The pumps can work at any temperature above absolute zero (-273°C) and the water they produce can be recycled to flush toilets or used to grow plants hydroponically. They can also work with hybrid systems using, for example, gas to top up the heat output.

2. Which region is installing heat pumps fastest?

A bar chart showing which region is installing heat pumps the fastest.

Despite these rising sales, heat pumps only supplied 10% of heating for all types of buildings worldwide in 2021. Image: IEA.

The chart above shows sales of heat pumps in 2021, which were 13% higher globally than in 2020. Despite these rising sales, heat pumps only supplied 10% of heating for all types of buildings worldwide in 2021.

Total installed capacity was over 1,000 gigawatts, nearly half of which was in North America. Some of the world’s coldest nations had the highest levels of heat pump usage. Heat pumps provided 60% of heating in Norway and over 40% in Finland and Sweden, IEA says.

3. How much of global heating demand can they cover?

A bar chart showing heating demand and share of heat pumps worldwide.

The IEA says governments need to support the rollout of heat pumps. Image: IEA.

The extent to which heat pumps can be rolled out depends on whether nations deliver what they’ve written into their existing policies or climate pledges. In the chart above, STEPS refers to countries’ stated policies on heat pumps and APS means their announced pledges.

The IEA says government support for heat pumps – like in the US Inflation Reduction Act – is needed for nations to achieve their climate and energy security goals. Bans on new fossil fuel boilers – as in Denmark, France, the Netherlands and Norway – will also help.

4. Which homes will benefit most?

A graph showing which homes will benefit the most by electricity consumption by heat pumps.

Making homes more energy efficient means they can use lower-capacity heat pumps. Image: IEA.

Insulating buildings is a key component of improving energy efficiency and reducing emissions. The data from Denmark in the chart above demonstrates that heat pumps in the best-insulated homes use 30% less electricity than those with poor insulation.

Improving a home’s energy rating by just two grades (from D to B) can halve energy demand, the IEA says. Making buildings more energy efficient also means households can use lower-capacity heat pumps, which are cheaper to install.

5. How much natural gas can they replace?

Charts that show how much natural gas heat pumps can replace.

Annual heat pump installations is set to go over 6 million units by 2030. Image: IEA.

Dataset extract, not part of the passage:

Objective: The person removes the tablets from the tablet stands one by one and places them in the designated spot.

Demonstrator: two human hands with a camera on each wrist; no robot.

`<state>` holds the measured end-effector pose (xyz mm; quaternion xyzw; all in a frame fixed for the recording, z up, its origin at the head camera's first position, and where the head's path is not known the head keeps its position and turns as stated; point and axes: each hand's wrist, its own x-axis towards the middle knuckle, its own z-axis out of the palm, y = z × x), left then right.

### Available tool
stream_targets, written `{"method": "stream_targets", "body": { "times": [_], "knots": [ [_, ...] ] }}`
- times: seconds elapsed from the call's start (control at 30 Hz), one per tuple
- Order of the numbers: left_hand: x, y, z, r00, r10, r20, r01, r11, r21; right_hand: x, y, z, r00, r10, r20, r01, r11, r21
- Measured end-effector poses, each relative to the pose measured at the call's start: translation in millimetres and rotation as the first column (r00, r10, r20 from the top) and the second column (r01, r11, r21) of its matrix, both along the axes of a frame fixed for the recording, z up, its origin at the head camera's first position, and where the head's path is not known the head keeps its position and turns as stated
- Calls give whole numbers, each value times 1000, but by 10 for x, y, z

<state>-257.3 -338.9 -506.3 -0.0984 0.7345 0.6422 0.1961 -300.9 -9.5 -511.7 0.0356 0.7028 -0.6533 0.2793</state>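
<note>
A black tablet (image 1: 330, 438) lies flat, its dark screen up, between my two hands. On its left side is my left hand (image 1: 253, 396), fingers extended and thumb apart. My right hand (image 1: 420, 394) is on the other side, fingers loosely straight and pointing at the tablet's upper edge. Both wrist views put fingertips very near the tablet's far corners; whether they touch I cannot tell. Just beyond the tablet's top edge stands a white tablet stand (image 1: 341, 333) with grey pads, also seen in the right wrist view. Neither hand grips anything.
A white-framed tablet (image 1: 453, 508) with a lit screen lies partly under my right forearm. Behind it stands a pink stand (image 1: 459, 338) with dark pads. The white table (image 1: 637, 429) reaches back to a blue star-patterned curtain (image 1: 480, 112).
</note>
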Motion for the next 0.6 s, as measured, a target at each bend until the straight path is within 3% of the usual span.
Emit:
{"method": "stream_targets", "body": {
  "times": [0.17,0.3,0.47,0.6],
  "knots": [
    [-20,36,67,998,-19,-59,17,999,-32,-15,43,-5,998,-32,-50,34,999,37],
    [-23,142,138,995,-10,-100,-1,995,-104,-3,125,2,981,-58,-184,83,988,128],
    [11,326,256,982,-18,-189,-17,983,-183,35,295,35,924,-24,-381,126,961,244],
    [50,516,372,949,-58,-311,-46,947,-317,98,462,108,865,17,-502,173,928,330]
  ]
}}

Russia’s invasion of Ukraine has created an energy crisis in Europe, as nations seek to end their reliance on imported Russian gas. Installing heat pumps is a critical part of efforts to cut gas imports, the IEA says.

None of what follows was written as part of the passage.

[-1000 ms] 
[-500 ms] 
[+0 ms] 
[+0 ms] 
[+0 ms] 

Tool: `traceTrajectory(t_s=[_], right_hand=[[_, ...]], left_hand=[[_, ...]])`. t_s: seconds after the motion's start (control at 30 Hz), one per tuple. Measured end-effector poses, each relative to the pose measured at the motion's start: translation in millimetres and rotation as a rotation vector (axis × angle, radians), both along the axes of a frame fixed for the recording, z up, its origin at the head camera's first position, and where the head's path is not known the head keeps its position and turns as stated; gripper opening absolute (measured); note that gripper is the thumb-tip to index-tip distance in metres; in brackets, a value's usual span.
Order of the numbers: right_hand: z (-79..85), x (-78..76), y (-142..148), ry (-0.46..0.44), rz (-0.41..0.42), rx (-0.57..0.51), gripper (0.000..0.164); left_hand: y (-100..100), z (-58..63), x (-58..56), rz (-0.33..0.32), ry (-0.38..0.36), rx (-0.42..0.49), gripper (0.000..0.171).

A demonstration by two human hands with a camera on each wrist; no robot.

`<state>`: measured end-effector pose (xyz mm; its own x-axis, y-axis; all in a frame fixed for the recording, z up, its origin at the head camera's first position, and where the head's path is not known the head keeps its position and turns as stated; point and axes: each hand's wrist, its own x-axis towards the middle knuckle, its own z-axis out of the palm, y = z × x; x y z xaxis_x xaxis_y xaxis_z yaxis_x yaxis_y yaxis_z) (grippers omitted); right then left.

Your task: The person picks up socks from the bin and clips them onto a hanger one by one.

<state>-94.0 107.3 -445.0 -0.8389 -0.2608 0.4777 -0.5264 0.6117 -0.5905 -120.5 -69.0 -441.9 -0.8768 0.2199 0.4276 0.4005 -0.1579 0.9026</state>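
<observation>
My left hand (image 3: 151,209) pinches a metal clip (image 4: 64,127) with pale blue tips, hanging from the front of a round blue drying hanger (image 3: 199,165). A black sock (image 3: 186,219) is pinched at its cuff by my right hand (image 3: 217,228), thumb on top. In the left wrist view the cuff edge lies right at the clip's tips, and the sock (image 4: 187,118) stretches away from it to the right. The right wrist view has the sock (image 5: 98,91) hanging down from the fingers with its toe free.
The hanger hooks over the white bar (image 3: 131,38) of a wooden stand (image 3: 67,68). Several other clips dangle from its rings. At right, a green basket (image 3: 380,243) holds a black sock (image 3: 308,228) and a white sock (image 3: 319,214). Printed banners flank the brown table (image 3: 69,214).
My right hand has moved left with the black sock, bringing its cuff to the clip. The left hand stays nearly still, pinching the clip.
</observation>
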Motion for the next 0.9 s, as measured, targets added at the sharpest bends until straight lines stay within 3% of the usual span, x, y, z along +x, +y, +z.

For Europe, heat pumps could reduce natural gas use by 7 billion cubic metres by 2025, and 21 billion cubic metres by 2030. Energy-efficiency measures, including refitting existing buildings and mandating heat pumps in new builds, will also help cut gas usage.


  1. Thanks for sharing, air source heat pumps are a popular and effective way to heat and cool a home because they use less energy, are flexible, and are easy to install and keep up. But when choosing an ASHP system for a certain application, it’s important to think about things like the climate, the size of the building, and the budget.